___ Material provided ___
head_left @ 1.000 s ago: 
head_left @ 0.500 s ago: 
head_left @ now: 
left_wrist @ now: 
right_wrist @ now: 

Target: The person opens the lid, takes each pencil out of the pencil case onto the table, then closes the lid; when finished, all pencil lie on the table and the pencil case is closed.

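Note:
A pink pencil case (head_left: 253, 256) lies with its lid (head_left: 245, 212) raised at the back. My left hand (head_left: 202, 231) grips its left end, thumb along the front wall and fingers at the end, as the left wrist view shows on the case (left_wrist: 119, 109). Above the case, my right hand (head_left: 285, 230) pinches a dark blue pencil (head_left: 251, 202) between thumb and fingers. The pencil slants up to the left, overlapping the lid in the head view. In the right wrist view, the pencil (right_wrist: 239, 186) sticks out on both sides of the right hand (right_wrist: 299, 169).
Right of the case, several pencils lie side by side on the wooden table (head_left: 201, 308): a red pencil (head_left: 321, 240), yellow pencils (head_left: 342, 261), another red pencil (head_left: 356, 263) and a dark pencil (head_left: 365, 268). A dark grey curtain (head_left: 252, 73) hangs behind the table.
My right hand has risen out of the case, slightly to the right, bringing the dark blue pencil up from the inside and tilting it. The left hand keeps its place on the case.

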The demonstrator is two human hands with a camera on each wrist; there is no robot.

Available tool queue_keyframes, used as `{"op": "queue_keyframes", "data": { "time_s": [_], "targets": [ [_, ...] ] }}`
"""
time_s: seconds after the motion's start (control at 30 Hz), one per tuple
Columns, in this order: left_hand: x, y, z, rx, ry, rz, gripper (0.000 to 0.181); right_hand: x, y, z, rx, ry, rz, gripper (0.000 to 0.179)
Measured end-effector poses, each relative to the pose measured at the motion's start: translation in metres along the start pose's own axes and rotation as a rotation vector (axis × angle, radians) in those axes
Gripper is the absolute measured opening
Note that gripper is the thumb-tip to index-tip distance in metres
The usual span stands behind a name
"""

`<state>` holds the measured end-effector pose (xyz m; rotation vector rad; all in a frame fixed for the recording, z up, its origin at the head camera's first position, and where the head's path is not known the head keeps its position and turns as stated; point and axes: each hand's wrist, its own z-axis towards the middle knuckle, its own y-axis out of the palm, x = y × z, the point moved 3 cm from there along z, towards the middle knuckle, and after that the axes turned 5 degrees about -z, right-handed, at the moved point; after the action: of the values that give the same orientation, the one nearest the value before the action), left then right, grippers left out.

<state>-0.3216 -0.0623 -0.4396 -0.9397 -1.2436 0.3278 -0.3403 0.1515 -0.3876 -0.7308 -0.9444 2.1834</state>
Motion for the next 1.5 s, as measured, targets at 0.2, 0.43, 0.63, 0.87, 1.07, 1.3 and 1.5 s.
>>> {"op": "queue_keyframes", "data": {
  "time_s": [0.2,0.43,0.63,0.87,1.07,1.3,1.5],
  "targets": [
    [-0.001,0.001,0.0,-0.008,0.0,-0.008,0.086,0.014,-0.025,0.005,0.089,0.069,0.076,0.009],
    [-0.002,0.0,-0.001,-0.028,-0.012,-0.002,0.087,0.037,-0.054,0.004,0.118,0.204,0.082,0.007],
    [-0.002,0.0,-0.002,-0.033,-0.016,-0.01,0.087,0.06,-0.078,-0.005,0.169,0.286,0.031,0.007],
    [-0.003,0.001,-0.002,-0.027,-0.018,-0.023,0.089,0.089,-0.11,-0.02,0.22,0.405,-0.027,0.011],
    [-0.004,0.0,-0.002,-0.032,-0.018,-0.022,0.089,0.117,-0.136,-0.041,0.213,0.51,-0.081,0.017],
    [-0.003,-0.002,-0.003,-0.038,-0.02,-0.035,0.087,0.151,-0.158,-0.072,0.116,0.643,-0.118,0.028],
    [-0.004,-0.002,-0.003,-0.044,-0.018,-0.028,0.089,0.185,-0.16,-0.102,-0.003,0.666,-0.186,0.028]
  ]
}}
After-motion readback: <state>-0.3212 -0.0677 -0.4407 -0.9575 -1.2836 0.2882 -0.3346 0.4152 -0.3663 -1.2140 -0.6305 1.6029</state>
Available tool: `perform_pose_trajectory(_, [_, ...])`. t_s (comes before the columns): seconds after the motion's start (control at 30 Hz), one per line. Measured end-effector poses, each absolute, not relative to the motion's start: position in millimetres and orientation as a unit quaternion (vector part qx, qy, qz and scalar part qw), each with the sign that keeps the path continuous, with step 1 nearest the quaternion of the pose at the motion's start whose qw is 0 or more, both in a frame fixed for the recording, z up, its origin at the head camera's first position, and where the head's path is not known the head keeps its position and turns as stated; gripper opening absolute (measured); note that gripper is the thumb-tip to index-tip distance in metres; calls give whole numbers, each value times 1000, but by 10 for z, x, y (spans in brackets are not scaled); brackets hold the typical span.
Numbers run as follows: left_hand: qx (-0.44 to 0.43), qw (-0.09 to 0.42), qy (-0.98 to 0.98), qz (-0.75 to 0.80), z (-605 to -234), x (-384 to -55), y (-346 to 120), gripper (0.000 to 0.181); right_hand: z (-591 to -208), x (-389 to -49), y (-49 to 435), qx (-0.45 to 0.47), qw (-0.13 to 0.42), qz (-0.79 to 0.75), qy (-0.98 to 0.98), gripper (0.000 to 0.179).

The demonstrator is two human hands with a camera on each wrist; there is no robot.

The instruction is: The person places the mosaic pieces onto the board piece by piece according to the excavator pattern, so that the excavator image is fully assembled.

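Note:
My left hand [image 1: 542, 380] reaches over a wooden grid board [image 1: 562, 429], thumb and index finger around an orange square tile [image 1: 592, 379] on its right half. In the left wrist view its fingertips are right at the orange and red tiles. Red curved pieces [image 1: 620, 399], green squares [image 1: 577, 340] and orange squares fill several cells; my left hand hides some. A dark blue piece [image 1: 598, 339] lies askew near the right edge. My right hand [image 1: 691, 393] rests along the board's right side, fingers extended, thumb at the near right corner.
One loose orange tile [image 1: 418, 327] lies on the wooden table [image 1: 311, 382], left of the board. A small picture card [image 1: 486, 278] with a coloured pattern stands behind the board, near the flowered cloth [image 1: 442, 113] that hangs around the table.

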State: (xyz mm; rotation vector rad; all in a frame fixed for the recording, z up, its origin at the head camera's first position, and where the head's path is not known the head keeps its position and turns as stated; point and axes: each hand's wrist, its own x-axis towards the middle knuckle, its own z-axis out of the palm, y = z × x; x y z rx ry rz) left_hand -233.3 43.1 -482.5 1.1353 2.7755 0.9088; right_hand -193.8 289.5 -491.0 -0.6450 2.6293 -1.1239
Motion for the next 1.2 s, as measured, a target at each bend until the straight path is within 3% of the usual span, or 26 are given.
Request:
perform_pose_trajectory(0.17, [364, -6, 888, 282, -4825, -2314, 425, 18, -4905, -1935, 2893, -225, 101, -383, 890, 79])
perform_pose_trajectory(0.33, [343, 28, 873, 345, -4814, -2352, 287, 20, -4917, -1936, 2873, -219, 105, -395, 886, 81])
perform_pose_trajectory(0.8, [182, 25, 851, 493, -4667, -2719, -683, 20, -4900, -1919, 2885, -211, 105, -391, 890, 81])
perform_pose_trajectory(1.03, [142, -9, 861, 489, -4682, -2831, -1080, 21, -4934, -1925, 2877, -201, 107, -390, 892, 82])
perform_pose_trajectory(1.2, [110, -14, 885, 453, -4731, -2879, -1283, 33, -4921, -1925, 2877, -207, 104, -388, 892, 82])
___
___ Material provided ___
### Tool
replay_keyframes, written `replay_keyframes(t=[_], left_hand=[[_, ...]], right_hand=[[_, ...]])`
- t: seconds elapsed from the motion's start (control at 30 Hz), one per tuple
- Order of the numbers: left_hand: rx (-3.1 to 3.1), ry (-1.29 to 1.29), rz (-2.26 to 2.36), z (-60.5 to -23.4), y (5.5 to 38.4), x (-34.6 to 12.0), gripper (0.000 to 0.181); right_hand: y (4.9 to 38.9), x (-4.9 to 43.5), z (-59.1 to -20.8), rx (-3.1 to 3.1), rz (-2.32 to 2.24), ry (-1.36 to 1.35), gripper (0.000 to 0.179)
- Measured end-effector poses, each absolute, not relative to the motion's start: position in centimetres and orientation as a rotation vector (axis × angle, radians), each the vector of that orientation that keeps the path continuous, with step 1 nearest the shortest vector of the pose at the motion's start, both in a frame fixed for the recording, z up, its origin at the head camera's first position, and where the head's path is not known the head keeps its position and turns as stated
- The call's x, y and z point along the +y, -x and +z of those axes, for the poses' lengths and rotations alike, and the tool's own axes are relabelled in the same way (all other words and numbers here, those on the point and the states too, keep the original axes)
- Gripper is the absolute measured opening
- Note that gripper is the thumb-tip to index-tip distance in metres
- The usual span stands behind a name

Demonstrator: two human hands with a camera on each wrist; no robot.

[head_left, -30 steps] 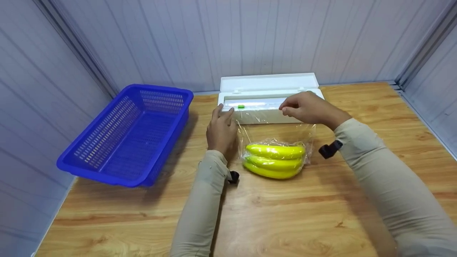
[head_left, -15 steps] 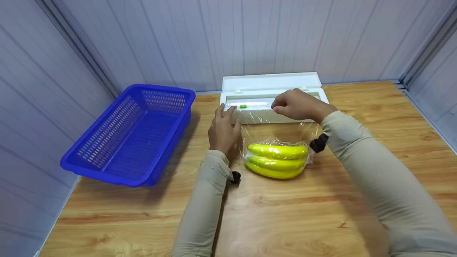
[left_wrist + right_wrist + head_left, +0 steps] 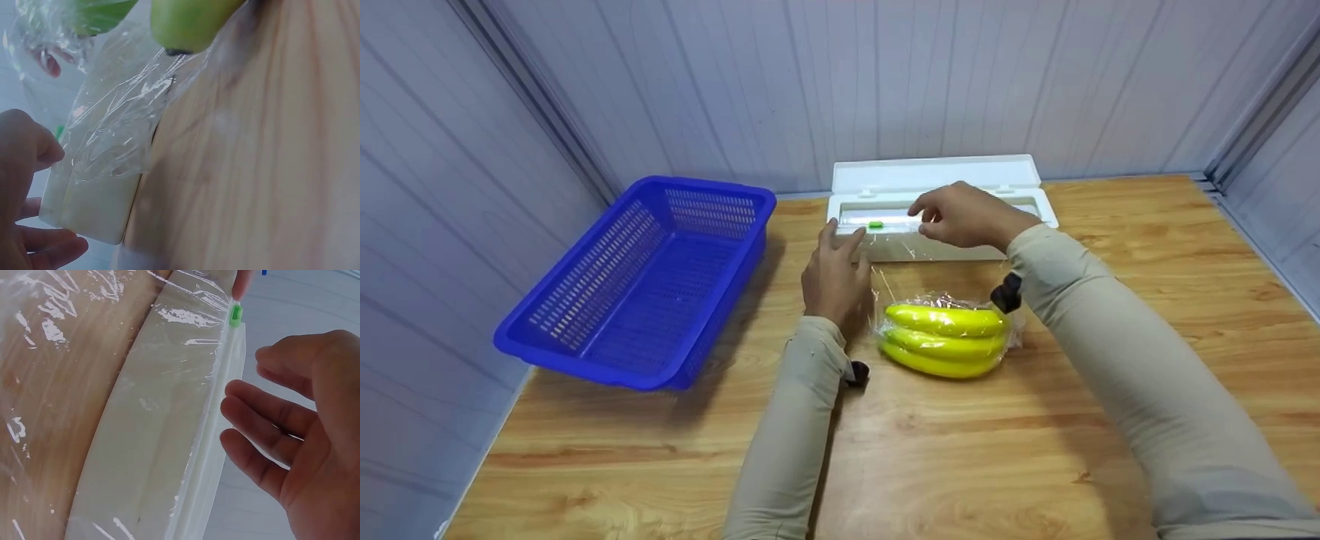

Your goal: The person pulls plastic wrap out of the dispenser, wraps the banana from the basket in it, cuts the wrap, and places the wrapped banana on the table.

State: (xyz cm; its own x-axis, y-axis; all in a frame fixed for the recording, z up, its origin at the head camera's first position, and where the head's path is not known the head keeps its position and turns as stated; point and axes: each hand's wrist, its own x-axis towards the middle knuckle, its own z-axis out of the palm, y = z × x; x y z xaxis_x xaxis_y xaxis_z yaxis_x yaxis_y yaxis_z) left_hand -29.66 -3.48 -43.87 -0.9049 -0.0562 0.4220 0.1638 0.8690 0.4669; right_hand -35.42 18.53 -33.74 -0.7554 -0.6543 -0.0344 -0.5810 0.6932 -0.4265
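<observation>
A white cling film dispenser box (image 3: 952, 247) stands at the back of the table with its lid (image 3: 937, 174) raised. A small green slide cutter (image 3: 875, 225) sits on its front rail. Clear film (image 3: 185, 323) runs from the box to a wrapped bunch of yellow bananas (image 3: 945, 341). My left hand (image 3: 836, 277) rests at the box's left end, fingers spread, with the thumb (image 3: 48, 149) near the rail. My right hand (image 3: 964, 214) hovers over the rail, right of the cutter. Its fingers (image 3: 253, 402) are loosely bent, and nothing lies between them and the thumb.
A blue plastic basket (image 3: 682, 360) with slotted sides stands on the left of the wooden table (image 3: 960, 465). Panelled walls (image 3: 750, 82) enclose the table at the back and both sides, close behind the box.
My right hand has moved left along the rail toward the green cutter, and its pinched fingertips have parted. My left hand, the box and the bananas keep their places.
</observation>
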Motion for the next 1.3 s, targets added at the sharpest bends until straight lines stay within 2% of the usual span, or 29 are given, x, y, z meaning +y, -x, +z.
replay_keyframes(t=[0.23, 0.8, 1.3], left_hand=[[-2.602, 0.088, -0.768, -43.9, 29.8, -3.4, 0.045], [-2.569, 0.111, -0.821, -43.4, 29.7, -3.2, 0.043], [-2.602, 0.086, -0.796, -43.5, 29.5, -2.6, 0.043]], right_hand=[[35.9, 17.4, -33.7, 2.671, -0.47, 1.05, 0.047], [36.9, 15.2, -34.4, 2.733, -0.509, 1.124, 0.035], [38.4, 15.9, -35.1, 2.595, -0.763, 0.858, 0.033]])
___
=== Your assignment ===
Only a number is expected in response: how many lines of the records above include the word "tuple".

=== Result of this task ===
2